### Task item
From the first line to the last, please write out the data exactly.
Start of Data provided
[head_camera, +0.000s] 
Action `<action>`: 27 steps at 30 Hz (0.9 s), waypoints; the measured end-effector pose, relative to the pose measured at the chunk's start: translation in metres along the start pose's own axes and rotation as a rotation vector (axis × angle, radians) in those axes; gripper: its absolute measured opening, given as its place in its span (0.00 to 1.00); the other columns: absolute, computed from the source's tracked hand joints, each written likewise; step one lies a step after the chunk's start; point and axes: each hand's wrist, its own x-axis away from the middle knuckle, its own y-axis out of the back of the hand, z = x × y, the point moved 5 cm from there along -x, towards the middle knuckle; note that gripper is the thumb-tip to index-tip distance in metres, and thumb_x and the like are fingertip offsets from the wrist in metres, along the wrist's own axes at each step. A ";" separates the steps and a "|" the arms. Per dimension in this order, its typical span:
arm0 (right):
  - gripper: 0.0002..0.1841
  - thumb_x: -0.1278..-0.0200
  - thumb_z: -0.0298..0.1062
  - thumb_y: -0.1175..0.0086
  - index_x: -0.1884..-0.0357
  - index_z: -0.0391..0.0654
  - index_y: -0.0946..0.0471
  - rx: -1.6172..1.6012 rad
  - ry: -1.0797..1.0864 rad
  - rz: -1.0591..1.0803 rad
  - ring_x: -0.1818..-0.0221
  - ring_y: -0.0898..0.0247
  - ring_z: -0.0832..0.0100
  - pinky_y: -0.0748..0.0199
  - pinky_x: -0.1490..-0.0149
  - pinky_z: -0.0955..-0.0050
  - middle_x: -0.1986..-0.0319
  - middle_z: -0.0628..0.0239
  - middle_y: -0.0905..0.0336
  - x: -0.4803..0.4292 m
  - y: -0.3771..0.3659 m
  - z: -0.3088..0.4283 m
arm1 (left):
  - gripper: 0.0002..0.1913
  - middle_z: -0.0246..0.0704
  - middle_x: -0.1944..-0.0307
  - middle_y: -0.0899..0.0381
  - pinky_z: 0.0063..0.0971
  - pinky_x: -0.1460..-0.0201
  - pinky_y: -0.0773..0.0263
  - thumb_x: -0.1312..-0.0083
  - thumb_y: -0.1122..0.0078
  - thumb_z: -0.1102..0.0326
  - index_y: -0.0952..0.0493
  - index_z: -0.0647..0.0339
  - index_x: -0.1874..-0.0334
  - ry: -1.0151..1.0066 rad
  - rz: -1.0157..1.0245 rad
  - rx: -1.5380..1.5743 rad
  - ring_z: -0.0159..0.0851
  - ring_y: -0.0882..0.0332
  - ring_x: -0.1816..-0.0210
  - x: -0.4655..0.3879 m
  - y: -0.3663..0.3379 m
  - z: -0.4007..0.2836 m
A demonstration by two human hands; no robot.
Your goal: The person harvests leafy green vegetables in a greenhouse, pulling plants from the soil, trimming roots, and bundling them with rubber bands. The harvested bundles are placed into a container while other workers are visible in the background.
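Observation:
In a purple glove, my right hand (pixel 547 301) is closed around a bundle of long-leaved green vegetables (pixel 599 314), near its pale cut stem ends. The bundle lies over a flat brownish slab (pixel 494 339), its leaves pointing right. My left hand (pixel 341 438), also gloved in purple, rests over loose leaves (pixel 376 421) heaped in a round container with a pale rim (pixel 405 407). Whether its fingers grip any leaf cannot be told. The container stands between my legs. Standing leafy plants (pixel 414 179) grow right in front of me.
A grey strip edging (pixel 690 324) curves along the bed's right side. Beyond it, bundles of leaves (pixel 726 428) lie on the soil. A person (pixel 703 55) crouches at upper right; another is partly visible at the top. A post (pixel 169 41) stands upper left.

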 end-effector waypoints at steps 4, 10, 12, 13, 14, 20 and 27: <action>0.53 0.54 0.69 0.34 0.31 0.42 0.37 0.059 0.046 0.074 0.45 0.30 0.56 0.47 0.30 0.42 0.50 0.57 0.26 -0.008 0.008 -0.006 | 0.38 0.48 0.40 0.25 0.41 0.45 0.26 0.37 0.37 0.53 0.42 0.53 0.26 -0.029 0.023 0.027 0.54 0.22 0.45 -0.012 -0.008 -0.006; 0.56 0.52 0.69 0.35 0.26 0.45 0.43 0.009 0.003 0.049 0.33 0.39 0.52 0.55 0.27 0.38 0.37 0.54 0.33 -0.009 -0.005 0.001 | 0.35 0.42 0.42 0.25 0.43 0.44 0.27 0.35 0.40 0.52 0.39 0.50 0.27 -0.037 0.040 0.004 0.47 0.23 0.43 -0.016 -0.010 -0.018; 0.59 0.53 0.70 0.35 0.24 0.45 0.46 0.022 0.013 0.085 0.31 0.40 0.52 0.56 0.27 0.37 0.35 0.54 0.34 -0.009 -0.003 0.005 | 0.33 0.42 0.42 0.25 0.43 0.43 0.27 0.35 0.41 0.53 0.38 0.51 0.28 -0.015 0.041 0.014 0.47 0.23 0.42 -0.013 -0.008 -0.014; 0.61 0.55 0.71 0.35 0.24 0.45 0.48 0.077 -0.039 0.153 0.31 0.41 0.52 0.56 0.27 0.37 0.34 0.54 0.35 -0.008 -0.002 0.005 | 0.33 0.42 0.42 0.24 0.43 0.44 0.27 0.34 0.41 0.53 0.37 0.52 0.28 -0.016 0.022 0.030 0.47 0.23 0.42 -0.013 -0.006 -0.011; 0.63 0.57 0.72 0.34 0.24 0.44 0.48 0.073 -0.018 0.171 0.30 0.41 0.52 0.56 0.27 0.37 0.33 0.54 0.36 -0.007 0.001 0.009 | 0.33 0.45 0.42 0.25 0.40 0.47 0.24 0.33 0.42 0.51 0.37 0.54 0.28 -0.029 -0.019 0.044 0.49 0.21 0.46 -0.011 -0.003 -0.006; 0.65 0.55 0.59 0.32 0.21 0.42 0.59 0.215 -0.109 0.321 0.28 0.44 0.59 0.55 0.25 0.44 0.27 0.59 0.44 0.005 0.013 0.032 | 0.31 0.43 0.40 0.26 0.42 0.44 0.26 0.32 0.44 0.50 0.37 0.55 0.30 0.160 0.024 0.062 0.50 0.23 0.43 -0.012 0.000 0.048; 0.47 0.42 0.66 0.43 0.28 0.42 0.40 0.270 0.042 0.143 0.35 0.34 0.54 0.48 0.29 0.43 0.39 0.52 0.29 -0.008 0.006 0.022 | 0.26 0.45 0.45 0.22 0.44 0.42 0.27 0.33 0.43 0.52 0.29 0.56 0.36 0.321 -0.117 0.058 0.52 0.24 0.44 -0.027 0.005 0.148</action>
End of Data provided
### Final answer
[head_camera, +0.000s] 
Action `<action>`: 27 steps at 30 Hz (0.9 s), waypoints; the measured end-effector pose, relative to the pose measured at the chunk's start: translation in metres along the start pose's own axes and rotation as a rotation vector (axis × angle, radians) in those axes; gripper: its absolute measured opening, given as its place in its span (0.00 to 1.00); the other columns: absolute, computed from the source's tracked hand joints, each written likewise; step one lies a step after the chunk's start; point and axes: each hand's wrist, its own x-axis away from the middle knuckle, its own y-axis out of the back of the hand, z = x × y, the point moved 5 cm from there along -x, towards the middle knuckle; note that gripper is the thumb-tip to index-tip distance in metres, and thumb_x and the like are fingertip offsets from the wrist in metres, along the wrist's own axes at each step. A ";" separates the steps and a "|" the arms. Per dimension in this order, its typical span:
arm0 (right):
  - gripper: 0.0002..0.1841
  - thumb_x: -0.1278..-0.0200
  - thumb_z: -0.0298..0.1062
  - thumb_y: -0.1175..0.0086
  - index_x: -0.1884..-0.0357
  - index_z: -0.0391..0.0654
  - index_y: -0.0946..0.0471
  - rx: -1.6172..1.6012 rad
  - ry: -1.0797..1.0864 rad
  - rz: -1.0591..1.0803 rad
  - ring_x: -0.1818..-0.0221
  - ring_y: -0.0898..0.0247
  - ring_z: -0.0832..0.0100
  - pinky_y: -0.0748..0.0199
  - pinky_x: -0.1490..-0.0149
  - pinky_z: -0.0955..-0.0050
  - middle_x: -0.1986..-0.0319
  - middle_z: -0.0628..0.0239
  - middle_y: -0.0905..0.0336
  - x: -0.4803..0.4292 m
  - y: -0.3771..0.3659 m
  - z: -0.3088..0.4283 m
arm1 (left):
  - gripper: 0.0002..0.1913
  - middle_z: -0.0246..0.0704
  - middle_x: -0.1944..-0.0307
  - middle_y: -0.0899..0.0381
  - pinky_z: 0.0063..0.0971
  - pinky_x: -0.1460..-0.0201
  - pinky_y: -0.0773..0.0263
  - thumb_x: -0.1312..-0.0083
  - thumb_y: -0.1122..0.0078
  - thumb_z: -0.1102..0.0326
  - index_y: -0.0952..0.0493
  - index_z: -0.0647..0.0339
  - index_x: -0.1874..-0.0334
  - ry: -1.0151..1.0066 rad
  - rz: -1.0157..1.0245 rad
  - rx: -1.5380..1.5743 rad
  - ring_z: -0.0159..0.0851
  - ring_y: -0.0882..0.0332
  - ring_x: -0.1816..-0.0210
  - x: -0.4655..0.3879 m
  - y: -0.3663..0.3379 m
  - z: -0.4007..0.2836 m
A demonstration by two human hands; no robot.
Your goal: The person harvests leafy green vegetables in a greenhouse, pulling plants from the soil, trimming roots, and bundling them with rubber bands. The harvested bundles are placed into a container while other workers are visible in the background.
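Observation:
In a purple glove, my right hand (pixel 547 301) is closed around a bundle of long-leaved green vegetables (pixel 599 314), near its pale cut stem ends. The bundle lies over a flat brownish slab (pixel 494 339), its leaves pointing right. My left hand (pixel 341 438), also gloved in purple, rests over loose leaves (pixel 376 421) heaped in a round container with a pale rim (pixel 405 407). Whether its fingers grip any leaf cannot be told. The container stands between my legs. Standing leafy plants (pixel 414 179) grow right in front of me.
A grey strip edging (pixel 690 324) curves along the bed's right side. Beyond it, bundles of leaves (pixel 726 428) lie on the soil. A person (pixel 703 55) crouches at upper right; another is partly visible at the top. A post (pixel 169 41) stands upper left.
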
 end-effector waypoints at steps 4, 10, 12, 13, 14, 20 and 27: <action>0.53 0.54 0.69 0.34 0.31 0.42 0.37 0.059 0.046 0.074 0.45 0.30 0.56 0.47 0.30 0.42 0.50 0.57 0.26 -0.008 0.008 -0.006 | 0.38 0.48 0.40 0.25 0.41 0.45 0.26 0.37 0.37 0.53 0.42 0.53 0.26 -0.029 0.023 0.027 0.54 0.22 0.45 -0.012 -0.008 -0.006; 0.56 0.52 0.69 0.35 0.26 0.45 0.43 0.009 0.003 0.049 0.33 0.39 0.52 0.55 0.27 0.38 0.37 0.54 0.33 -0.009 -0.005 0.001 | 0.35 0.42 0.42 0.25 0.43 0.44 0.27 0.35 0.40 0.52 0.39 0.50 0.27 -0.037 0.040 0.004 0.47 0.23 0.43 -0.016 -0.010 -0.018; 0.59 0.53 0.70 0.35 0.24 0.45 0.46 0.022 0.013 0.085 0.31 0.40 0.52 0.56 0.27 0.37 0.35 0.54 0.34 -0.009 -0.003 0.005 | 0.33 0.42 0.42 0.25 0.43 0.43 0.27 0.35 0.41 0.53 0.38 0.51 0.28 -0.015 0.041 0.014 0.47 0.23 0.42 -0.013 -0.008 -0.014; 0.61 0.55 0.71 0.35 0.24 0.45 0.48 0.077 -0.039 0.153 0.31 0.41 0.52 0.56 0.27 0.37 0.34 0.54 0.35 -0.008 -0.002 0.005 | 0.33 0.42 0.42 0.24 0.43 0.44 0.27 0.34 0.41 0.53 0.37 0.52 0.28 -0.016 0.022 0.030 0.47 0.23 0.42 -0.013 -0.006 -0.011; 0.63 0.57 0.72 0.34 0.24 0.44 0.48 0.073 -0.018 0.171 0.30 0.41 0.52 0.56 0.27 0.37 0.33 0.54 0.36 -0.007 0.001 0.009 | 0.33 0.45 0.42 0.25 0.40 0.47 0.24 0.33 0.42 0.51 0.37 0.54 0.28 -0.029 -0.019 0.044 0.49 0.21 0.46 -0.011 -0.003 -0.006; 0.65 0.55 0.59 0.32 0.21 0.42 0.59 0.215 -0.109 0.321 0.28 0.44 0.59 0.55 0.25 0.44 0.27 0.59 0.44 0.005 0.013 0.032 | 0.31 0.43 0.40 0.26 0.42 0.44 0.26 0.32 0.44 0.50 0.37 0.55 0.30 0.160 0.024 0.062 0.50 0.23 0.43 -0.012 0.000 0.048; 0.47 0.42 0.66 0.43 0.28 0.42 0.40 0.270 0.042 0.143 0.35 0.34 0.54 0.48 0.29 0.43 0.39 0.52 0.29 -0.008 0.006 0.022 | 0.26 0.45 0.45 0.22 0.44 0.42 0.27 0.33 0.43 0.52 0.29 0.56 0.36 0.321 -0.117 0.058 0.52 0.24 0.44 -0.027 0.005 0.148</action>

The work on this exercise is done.